Data were provided by The Surgical Outcomes Collaborative from an ongoing registry of information. The trial was therefore retrospective and observational – an examination of what had already happened. It was not a randomised controlled trial (RCT)– a study designed and approved before enrolling patients. In an RCT, participants would have been randomly allocated to receive either (1) HCQ/CQ treatment or (2) no HCQ/CQ treatment (i.e. a ‘control group’)

The results, then, require cautious interpretation – even before considering the controversy that followed. The authors claimed patients in the study who received HCQ or CQ were at least 1/3 more likely to die than those who did not. One of the problems with this sort of study is that it can demonstrate association but rarely causation

This is why. Aside from getting HCQ/CQ or not, treatment and control groups may have been different in some other way. The authors found that COVID-19 non-survivors, for example, were more likely to be smokers and diabetic. What if the treatment group just happened to have more diabetics and smokers in it than the control group? Then HCQ/CQ treatment would be statistically associated with a higher death rate, but would not be the cause.

Researchers get round this sort of problem with a variety of complicated statistical techniques. These can measure the risk of death that comes with each factor, independent of the others.

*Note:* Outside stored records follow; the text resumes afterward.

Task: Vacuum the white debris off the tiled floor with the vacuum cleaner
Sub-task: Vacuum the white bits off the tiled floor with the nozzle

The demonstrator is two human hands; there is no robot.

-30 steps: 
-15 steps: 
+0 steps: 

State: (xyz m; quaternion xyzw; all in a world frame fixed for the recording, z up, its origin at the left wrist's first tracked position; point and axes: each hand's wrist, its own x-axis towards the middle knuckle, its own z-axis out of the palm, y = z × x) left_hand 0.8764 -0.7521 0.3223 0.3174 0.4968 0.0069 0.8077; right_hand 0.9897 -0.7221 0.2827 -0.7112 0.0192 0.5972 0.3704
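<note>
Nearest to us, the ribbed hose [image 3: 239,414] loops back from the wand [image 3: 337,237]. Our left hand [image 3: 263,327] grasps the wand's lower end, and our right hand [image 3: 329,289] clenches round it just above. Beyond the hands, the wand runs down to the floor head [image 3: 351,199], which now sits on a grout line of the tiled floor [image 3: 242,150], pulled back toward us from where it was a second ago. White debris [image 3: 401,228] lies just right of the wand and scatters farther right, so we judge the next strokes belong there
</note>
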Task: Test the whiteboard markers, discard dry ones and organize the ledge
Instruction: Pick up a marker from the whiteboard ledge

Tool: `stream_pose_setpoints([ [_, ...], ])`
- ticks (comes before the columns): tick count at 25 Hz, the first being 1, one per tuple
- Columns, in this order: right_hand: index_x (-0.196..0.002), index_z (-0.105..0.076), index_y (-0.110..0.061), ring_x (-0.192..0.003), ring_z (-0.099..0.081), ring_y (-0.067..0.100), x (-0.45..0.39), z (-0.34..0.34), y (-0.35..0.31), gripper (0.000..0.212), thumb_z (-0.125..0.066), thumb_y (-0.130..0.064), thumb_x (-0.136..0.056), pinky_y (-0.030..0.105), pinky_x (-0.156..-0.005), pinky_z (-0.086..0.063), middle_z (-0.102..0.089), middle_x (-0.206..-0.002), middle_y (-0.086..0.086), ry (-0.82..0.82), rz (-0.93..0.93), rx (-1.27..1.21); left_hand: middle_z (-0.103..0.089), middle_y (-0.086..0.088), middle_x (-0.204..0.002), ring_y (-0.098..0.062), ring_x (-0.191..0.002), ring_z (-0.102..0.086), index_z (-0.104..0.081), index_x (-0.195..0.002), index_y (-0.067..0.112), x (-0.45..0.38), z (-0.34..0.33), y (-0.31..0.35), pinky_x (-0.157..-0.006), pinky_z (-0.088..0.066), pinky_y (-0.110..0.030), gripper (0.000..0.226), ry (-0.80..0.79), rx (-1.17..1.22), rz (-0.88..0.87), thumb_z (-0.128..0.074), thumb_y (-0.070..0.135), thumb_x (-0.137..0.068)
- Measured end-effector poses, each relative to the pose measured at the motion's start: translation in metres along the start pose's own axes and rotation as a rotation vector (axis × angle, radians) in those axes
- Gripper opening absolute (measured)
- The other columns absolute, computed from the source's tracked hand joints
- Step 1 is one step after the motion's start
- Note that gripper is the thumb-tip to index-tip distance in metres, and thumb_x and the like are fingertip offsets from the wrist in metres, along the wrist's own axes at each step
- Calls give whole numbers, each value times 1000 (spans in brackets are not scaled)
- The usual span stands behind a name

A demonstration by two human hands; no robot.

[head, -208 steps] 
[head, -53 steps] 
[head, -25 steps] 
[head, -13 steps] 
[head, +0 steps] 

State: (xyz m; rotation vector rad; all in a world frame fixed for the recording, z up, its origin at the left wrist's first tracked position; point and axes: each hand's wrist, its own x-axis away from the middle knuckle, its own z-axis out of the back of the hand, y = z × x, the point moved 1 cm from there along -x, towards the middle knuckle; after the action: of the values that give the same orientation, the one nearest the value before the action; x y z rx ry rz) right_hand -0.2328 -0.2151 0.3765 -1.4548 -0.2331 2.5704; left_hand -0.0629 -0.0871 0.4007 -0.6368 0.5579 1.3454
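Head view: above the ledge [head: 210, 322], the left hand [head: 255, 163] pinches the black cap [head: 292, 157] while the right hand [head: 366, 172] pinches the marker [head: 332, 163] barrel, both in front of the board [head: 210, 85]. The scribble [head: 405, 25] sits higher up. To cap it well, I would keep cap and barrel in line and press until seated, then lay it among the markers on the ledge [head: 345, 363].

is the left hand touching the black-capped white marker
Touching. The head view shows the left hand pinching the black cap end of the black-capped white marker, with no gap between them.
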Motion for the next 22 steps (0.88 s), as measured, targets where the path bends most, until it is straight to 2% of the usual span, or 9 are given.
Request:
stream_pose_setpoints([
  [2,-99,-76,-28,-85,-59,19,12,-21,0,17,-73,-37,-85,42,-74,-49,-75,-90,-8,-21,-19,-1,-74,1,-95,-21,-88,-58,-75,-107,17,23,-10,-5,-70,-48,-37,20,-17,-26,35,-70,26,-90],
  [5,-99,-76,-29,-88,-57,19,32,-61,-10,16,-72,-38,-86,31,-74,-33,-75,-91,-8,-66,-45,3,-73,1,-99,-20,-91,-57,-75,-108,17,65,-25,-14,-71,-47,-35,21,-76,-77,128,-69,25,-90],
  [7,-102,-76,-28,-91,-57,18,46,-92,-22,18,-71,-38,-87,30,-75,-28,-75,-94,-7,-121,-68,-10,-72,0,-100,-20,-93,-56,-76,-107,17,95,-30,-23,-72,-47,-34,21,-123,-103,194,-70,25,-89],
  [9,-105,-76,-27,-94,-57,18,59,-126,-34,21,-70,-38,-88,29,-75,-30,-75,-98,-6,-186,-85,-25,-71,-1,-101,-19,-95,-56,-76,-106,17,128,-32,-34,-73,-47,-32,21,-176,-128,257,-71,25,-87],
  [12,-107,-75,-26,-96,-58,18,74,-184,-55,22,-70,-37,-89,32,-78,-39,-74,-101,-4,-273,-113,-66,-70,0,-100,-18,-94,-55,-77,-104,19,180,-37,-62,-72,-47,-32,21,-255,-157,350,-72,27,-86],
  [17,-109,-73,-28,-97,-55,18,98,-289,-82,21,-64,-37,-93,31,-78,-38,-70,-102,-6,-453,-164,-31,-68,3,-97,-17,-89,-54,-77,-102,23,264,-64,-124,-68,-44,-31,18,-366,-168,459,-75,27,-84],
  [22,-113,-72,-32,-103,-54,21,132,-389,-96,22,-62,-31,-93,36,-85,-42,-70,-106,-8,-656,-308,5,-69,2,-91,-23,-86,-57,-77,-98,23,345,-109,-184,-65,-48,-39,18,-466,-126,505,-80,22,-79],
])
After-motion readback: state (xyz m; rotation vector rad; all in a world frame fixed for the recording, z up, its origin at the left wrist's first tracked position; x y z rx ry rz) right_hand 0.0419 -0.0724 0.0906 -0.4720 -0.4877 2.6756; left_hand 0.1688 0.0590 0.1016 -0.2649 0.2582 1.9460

Here’s the graph from the Lancet paper. The big red letters are part of the word ‘RETRACTED’, stamped over the manuscript by the publishers. These were added after everyone realised there was something not right and persuaded the authors they should withdraw the article.

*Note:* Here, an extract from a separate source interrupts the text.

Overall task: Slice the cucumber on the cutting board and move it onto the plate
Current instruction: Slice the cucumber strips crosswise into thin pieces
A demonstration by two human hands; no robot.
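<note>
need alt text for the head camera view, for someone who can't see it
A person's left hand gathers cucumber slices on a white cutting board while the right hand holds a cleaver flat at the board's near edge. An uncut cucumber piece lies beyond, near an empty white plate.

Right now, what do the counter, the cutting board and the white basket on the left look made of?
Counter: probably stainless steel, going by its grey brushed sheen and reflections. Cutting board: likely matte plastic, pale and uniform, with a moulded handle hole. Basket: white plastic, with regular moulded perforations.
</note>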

You can see that the HR (Hazard Ratio) for death in black participants – independent of any other factor – was 1.344, compared to the reference white patients. In other words, black COVID-19 patients were 34.4% more likely to die than white ones. The range in brackets, to the right of ‘1.344’, is the 95% confidence interval (95%CI). It means – if you were to repeat the study very many times, on different groups of 100,000 patients – that the figure for the increased risk of death in black over white patients would fall between 27.6% and 41.5%, 95 times out of a hundred.

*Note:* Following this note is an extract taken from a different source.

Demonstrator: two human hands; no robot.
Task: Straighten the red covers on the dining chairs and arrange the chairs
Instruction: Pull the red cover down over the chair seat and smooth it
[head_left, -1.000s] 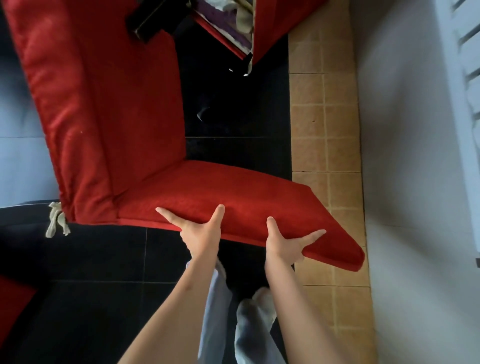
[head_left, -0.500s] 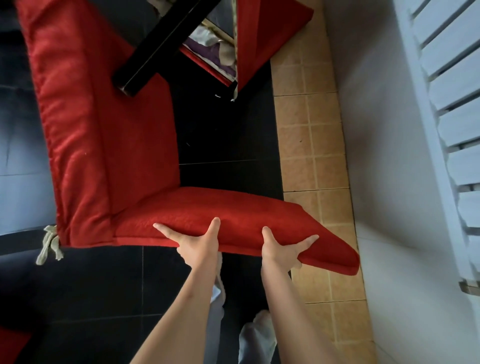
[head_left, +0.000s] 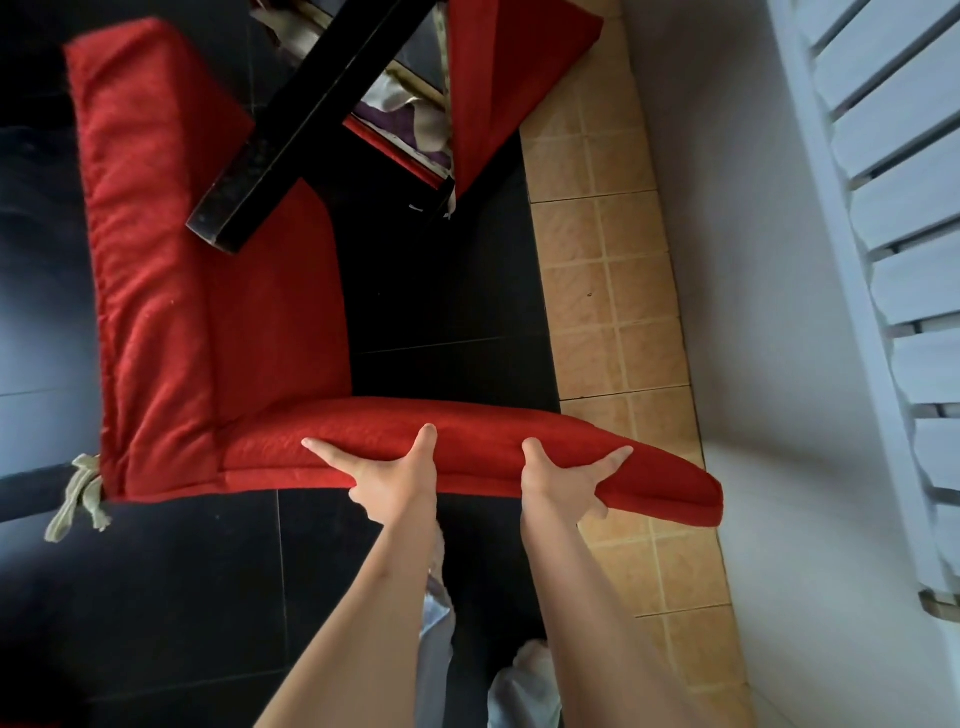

This interval is relatively small. The larger the study, the smaller the 95%CI – and the more certain you can be that the result you got in your sample (100,000 patients in this case) is close to the ‘real’ result in the entire population.

Where the 95%CI includes 1.0, the result is non-significant, regardless of the HR itself. In other words, there is no increased or decreased risk. In the HCQ/CQ study, this appears to be true for ‘immunosuppressed condition’, which is surprising.

When the entire 95%CI falls below 1.0 for a given variable – say gender – it means that the risk is lower than in the reference group. According to the HCQ/CQ study, for example, female COVID-19 patients have a risk of death 82.5% of males

Even with all the clever statistics, though, the authors cannot take account of factors which they did not record. Factors, for example, that might explain the higher death rate in HCQ/CQ patients but have nothing to do with the drugs themselves.  In this trial, it’s quite possible that doctors only gave HCQ/CQ to the most desperate patients -we don’t know. More of these HCQ/CQ patients would have died because they were sicker anyway, not because the drugs were killing them.

You take your paper out

So why did the authors have to withdraw the paper? On June 3rd, the Lancet contained an unusual Expression of Concern about the paper they had published, only two weeks before. This may have been in response to an open letter, sent to the authors and the journal’s editor and signed by more than a hundred academics.

https://www.documentcloud.org/documents/6933411-Open-Letter-the-Statistical-Analysis-and-Data.html

The letter contains multiple concerns about the obscure origins and plausibility of the data in the original study. The Lancet followed their EoC, by publishing – on June 13th – a formal retraction of the paper by the authors.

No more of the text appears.